Corona hat auch in der Verpackungsbranche Trends beschleunigt. Unternehmen suchen nach nachhaltigen Alternativen zu Einwegverpackungen. Die Industrie muss sich anpassen, denn weltweit verschärfen Regierungen die Gesetzgebung.
April 2021
Autoren: Jenny Eberhardt und Quentin Blommaert
Die finnische Molkerei Valio füllt die Milch, die sie aus Russland bezieht, seit Neuestem in Tetra Paks ab, die zu 80 Prozent aus pflanzlichen Rohstoffen bestehen. Die Biokartons kommen aus Deutschland und Italien. Der Sankt Petersburger Käsehersteller Neva Milk hat gemeinsam mit dem süddeutschen Maschinenbauer Multivac eine spezielle Kunststoffpackung entwickelt, die weniger Materialeinsatz erfordert und sich schnell zersetzt. Und sein ebenfalls deutscher Konkurrent Optima testet in Brasilien die Umstellung von Plastik auf Papier, zumindest für Kunden, die sich solche grünen Verpackungen wünschen.
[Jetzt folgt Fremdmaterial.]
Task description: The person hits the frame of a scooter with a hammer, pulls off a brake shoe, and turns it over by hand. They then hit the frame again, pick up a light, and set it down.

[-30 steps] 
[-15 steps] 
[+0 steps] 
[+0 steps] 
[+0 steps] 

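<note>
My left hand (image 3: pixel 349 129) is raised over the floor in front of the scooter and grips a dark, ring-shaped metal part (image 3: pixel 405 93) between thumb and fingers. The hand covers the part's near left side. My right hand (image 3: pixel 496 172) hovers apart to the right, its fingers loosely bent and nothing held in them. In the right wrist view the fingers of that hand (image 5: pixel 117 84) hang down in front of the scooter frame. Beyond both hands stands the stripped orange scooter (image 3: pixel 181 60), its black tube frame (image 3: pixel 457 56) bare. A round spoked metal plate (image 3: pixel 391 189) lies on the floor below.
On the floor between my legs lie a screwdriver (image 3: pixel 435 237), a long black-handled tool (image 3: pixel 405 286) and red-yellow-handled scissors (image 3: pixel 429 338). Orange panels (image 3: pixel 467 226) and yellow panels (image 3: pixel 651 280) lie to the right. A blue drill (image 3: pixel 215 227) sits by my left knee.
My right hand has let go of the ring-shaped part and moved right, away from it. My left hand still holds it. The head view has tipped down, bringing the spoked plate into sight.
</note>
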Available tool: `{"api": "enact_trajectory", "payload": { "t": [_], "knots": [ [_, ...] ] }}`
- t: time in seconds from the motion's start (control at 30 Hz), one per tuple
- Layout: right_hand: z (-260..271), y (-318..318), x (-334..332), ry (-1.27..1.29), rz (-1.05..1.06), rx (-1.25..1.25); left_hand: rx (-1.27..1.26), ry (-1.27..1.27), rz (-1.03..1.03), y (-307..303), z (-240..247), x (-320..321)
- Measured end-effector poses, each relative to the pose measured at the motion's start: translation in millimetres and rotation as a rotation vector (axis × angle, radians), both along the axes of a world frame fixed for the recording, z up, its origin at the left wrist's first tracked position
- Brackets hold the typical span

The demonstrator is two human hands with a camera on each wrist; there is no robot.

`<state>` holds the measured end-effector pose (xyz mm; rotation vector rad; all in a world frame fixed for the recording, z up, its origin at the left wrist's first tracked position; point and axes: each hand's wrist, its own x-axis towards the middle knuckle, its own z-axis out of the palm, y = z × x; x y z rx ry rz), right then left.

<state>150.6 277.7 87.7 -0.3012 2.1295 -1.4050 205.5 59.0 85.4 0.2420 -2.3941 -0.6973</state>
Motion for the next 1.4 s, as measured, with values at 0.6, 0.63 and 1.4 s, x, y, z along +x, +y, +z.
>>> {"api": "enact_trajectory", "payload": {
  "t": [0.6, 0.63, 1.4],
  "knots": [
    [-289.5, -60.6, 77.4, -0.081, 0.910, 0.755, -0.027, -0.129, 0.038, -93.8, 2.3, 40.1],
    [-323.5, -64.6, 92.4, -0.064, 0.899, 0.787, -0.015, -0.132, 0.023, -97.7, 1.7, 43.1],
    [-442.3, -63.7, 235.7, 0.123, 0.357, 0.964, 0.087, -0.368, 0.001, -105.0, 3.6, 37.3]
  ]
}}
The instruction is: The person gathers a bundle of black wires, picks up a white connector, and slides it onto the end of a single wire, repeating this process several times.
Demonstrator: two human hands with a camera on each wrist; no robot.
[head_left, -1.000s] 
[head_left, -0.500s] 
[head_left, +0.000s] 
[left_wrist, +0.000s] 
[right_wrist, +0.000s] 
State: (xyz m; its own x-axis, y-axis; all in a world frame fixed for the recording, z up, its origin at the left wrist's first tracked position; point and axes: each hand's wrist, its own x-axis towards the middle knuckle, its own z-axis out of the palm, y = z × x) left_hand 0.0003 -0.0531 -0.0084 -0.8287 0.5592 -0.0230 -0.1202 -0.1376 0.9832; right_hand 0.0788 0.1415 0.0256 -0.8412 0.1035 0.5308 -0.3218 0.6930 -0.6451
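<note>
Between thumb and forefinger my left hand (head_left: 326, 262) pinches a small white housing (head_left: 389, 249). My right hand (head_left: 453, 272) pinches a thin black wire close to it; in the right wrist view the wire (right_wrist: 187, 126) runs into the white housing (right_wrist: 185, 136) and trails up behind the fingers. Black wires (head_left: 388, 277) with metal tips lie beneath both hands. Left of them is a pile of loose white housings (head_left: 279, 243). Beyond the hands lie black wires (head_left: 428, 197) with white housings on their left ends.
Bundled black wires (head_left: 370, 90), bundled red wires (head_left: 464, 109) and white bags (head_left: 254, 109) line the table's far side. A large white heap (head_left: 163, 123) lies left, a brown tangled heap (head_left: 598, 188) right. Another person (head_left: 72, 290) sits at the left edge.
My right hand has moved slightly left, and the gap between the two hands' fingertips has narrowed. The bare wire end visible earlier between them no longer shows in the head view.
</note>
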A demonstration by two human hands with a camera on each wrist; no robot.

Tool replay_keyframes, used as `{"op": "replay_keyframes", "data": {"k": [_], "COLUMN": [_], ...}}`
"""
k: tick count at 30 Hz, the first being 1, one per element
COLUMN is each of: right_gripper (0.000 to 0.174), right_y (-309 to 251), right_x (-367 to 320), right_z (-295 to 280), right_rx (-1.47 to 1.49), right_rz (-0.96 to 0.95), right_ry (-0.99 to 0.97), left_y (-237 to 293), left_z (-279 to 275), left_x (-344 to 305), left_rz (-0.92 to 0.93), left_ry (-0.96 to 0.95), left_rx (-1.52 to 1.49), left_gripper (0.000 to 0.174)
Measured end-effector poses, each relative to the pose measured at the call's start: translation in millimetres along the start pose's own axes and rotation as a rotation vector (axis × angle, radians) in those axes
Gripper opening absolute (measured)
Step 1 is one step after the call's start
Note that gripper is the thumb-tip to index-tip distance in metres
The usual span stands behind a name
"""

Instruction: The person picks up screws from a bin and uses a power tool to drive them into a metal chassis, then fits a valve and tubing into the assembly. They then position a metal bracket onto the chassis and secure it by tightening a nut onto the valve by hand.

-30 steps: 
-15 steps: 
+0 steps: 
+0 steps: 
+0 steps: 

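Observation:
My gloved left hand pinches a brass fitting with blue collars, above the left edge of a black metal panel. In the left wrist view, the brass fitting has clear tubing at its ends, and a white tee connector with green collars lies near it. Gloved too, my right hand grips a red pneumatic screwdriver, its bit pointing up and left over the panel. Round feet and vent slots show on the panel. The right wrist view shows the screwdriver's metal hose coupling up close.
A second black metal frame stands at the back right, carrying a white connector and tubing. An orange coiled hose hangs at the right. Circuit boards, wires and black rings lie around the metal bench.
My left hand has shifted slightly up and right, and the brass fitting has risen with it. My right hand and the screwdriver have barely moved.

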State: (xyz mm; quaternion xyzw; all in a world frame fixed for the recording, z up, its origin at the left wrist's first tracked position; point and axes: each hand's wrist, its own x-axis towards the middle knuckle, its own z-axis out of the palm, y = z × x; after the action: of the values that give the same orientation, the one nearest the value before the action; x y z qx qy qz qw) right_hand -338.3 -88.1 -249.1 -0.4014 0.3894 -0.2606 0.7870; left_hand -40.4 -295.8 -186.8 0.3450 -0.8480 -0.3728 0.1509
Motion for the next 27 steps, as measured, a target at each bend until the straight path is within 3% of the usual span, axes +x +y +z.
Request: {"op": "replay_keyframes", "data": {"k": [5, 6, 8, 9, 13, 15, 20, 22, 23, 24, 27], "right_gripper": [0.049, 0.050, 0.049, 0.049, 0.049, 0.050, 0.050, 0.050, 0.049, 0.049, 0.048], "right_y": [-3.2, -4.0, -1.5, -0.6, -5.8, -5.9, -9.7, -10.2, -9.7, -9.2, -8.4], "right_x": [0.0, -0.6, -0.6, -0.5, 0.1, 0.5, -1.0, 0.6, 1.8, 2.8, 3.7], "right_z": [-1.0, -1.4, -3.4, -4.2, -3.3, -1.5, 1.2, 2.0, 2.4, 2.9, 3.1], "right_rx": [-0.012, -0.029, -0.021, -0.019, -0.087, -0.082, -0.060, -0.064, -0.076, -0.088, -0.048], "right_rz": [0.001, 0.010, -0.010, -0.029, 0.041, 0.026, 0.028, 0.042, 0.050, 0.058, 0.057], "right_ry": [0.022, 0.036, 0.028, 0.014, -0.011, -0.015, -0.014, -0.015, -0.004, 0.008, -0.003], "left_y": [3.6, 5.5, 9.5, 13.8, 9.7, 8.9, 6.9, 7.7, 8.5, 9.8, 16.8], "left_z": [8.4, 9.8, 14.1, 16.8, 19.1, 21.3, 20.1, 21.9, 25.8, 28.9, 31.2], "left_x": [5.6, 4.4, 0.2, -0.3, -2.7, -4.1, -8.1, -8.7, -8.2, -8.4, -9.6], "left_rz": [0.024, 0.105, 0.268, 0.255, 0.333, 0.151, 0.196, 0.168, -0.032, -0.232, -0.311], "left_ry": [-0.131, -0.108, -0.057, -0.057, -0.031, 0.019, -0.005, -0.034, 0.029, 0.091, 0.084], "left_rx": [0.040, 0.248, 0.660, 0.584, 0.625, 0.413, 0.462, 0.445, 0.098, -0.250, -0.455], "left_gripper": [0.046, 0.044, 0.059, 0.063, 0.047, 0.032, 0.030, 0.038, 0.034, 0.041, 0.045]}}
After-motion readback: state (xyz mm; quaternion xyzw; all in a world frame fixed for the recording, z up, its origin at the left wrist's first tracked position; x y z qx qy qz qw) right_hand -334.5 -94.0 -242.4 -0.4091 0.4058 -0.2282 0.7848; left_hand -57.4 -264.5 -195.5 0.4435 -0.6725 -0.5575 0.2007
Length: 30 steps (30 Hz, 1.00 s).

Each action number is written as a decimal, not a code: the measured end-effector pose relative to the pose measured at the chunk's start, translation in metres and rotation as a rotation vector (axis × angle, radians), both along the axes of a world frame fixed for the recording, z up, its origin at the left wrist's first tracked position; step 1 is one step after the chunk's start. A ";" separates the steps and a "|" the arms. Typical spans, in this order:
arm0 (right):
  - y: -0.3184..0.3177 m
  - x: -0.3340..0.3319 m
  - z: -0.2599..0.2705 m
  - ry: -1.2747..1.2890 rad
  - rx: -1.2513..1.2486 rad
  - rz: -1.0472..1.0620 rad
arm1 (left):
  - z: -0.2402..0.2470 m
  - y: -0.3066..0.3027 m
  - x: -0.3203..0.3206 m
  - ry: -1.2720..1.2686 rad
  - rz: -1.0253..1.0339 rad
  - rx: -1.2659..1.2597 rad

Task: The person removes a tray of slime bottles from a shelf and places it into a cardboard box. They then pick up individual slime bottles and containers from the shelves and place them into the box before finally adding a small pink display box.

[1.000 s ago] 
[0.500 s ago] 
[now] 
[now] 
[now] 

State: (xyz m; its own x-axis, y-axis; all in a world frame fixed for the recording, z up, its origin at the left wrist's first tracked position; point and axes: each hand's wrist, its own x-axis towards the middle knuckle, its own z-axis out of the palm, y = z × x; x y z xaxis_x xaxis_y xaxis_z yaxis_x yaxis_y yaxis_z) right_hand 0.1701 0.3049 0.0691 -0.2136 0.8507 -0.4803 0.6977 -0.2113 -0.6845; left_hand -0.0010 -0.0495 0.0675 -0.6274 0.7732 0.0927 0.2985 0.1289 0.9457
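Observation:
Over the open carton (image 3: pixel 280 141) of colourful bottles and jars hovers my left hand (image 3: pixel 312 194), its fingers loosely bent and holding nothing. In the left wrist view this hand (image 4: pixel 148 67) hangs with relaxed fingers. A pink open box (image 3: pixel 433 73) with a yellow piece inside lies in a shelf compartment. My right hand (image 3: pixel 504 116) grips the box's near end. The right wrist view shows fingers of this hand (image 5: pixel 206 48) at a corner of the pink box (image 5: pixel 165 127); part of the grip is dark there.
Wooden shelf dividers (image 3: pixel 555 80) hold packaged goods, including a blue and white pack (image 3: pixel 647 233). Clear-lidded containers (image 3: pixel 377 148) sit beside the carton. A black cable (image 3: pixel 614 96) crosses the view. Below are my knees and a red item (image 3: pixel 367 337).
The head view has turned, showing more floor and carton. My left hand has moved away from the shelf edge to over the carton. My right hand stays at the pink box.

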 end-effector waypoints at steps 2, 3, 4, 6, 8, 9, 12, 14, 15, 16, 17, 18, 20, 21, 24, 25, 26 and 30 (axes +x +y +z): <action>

Drei Beispiele für internationale Projekte deutscher Verpackungstechniker. Sie alle zeigen: Der Trend in der Branche geht mit Macht in Richtung Nachhaltigkeit. Für deutsche Unternehmen ist das Herausforderung und Chance zugleich. Mit innovativen, nachhaltigen Produkten schlagen hiesige Anlagenbauer, Kunststoff- und Papierspezialisten drei Fliegen mit einer Klappe. Sie stellen sich auf die Wünsche ihrer Kunden ein. Sie bereiten sich auf die weltweit schärferen gesetzlichen Regeln vor, die in den nächsten Monaten und Jahren auf sie zukommen. Und sie lassen die Betriebskosten in der Verpackungstechnik sinken – zumindest mittel- bis langfristig.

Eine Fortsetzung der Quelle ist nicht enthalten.